→ PROBLEM TO SOLVE
Print exactly the lines below between the line holding "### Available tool" and the line holding "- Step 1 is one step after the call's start", inclusive, and nothing more.
··· EXERCISE MATERIAL ···
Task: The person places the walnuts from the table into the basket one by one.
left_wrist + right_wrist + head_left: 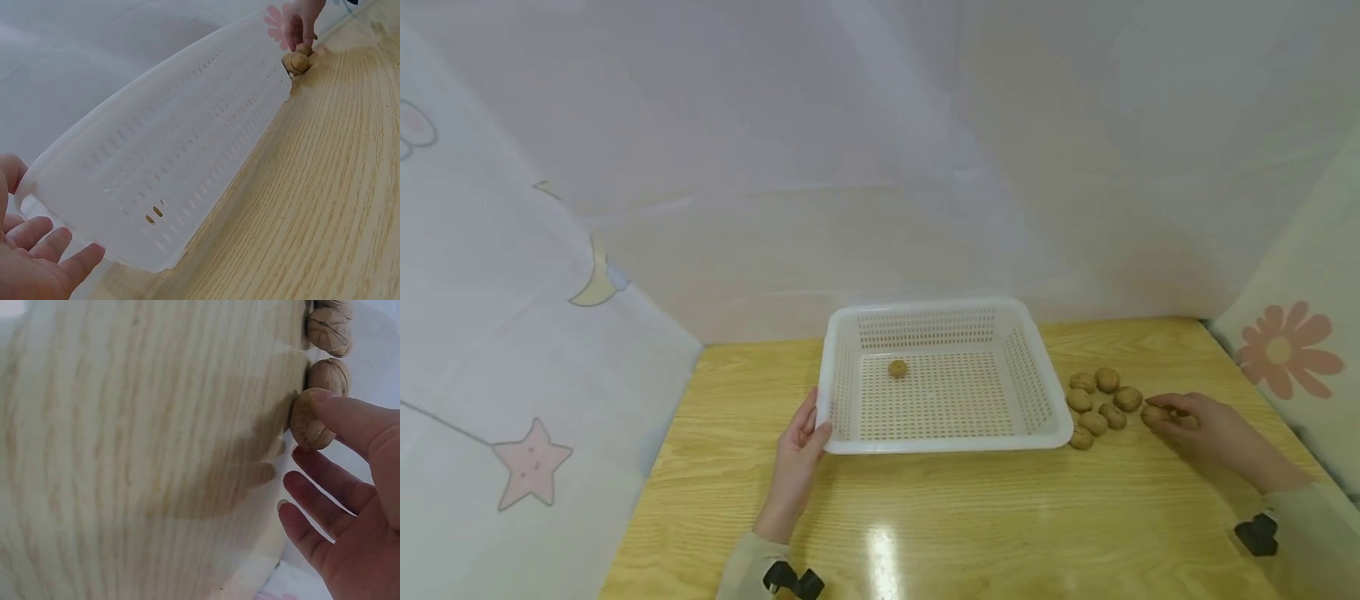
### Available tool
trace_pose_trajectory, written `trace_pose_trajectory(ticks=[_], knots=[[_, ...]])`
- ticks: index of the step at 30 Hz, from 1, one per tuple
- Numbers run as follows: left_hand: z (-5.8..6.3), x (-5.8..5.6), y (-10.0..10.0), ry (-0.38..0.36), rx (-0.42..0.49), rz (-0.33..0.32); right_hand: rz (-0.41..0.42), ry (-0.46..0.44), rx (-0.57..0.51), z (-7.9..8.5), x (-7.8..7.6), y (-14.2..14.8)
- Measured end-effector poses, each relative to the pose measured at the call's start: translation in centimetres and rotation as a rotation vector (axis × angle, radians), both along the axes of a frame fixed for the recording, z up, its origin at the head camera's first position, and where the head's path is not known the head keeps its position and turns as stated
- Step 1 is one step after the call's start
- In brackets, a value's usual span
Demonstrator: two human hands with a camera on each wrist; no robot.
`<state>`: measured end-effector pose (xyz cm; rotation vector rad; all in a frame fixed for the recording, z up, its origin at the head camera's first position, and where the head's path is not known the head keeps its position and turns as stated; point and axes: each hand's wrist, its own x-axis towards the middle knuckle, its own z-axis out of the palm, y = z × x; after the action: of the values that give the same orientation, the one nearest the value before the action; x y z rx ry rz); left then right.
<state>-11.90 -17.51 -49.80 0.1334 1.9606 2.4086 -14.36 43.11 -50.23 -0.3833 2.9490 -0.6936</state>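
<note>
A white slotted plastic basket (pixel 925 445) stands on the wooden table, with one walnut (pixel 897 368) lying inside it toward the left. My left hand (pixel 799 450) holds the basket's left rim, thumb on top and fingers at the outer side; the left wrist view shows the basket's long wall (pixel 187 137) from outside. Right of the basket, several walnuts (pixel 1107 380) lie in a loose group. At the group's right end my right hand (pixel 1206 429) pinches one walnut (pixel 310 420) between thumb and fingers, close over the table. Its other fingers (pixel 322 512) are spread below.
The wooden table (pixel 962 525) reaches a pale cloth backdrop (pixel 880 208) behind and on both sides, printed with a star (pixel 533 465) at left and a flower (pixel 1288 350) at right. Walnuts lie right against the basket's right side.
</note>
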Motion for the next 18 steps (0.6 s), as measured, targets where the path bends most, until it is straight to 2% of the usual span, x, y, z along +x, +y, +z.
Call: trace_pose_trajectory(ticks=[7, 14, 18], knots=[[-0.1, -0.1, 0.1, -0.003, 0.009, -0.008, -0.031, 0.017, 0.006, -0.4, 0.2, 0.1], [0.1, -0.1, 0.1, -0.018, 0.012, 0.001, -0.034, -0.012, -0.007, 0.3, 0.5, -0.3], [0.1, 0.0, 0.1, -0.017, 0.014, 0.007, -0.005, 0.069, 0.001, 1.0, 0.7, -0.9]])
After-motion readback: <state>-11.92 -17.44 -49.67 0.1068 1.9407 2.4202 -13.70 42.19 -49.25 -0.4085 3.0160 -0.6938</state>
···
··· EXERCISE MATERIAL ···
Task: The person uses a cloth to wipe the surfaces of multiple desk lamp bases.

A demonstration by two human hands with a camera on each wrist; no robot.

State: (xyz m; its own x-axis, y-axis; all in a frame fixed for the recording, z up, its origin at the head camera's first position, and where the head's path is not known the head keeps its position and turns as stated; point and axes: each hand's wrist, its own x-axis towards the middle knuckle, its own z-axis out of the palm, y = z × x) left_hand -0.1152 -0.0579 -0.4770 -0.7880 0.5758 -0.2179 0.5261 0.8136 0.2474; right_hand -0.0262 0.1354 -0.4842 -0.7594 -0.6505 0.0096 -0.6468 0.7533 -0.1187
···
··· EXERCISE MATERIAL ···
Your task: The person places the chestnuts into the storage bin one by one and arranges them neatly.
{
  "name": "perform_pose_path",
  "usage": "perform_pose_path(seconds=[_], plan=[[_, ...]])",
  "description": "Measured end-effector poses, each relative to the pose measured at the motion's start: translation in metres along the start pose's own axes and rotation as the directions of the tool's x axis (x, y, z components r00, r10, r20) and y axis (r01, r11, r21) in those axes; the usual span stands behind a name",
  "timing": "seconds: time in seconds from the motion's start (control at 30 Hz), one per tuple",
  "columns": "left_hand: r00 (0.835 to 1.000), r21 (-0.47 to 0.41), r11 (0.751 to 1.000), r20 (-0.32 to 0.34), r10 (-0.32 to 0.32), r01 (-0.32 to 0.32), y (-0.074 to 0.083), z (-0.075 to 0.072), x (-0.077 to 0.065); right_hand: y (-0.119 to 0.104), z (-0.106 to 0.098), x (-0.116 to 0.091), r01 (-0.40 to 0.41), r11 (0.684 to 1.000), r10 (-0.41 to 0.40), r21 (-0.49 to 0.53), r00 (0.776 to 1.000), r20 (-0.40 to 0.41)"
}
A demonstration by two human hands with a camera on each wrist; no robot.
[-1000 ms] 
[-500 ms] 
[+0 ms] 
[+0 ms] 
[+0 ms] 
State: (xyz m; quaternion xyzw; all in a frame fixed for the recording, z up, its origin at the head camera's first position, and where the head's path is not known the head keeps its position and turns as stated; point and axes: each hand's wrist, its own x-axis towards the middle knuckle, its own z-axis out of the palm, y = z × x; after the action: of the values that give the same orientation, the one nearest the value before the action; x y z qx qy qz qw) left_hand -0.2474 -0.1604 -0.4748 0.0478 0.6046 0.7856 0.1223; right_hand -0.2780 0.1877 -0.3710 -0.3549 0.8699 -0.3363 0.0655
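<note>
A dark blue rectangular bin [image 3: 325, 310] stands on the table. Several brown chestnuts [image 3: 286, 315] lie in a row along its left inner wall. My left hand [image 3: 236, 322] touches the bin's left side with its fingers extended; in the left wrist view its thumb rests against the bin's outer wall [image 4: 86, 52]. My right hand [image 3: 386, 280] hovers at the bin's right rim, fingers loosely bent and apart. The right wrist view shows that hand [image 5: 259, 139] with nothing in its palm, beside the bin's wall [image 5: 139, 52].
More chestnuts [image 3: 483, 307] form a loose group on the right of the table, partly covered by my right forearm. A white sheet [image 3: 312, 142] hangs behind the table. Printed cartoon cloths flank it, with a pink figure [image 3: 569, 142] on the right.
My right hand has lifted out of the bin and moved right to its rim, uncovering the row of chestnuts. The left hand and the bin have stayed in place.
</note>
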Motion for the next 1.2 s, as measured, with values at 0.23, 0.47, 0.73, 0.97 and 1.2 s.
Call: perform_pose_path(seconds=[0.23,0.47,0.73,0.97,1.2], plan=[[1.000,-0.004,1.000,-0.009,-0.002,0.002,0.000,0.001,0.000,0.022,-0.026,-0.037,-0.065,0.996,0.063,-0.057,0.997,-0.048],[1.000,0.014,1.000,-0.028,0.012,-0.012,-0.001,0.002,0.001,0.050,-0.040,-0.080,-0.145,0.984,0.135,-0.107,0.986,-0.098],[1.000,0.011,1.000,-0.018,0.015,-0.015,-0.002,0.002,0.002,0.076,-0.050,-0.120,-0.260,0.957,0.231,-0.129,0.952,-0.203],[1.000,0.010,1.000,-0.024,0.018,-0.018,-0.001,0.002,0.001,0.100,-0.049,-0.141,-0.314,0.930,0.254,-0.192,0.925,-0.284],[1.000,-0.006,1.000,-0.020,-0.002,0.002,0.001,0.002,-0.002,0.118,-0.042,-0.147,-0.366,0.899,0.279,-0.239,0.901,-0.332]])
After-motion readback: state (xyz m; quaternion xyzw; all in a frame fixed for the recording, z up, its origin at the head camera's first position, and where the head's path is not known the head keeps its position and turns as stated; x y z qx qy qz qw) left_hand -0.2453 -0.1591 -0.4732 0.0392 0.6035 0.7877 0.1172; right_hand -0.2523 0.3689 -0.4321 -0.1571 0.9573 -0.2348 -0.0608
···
→ ANSWER TO THIS EXERCISE
### Available tool
trace_pose_trajectory, written `trace_pose_trajectory(ticks=[_], knots=[[_, ...]])`
- ticks: index of the step at 30 Hz, from 1, one per tuple
- Numbers run as follows: left_hand: z (-5.8..6.3), x (-5.8..5.6), y (-10.0..10.0), ry (-0.38..0.36), rx (-0.42..0.49), rz (-0.33..0.32); right_hand: rz (-0.41..0.42), ry (-0.46..0.44), rx (-0.57..0.51), z (-7.9..8.5), x (-7.8..7.6), y (-14.2..14.8)
- Measured end-effector poses, each relative to the pose measured at the call's start: translation in centimetres and rotation as a rotation vector (axis × angle, radians), both along the axes of a frame fixed for the recording, z up, its origin at the head camera's first position, and where the head's path is not known the head keeps its position and turns as stated
- Step 1 is one step after the call's start

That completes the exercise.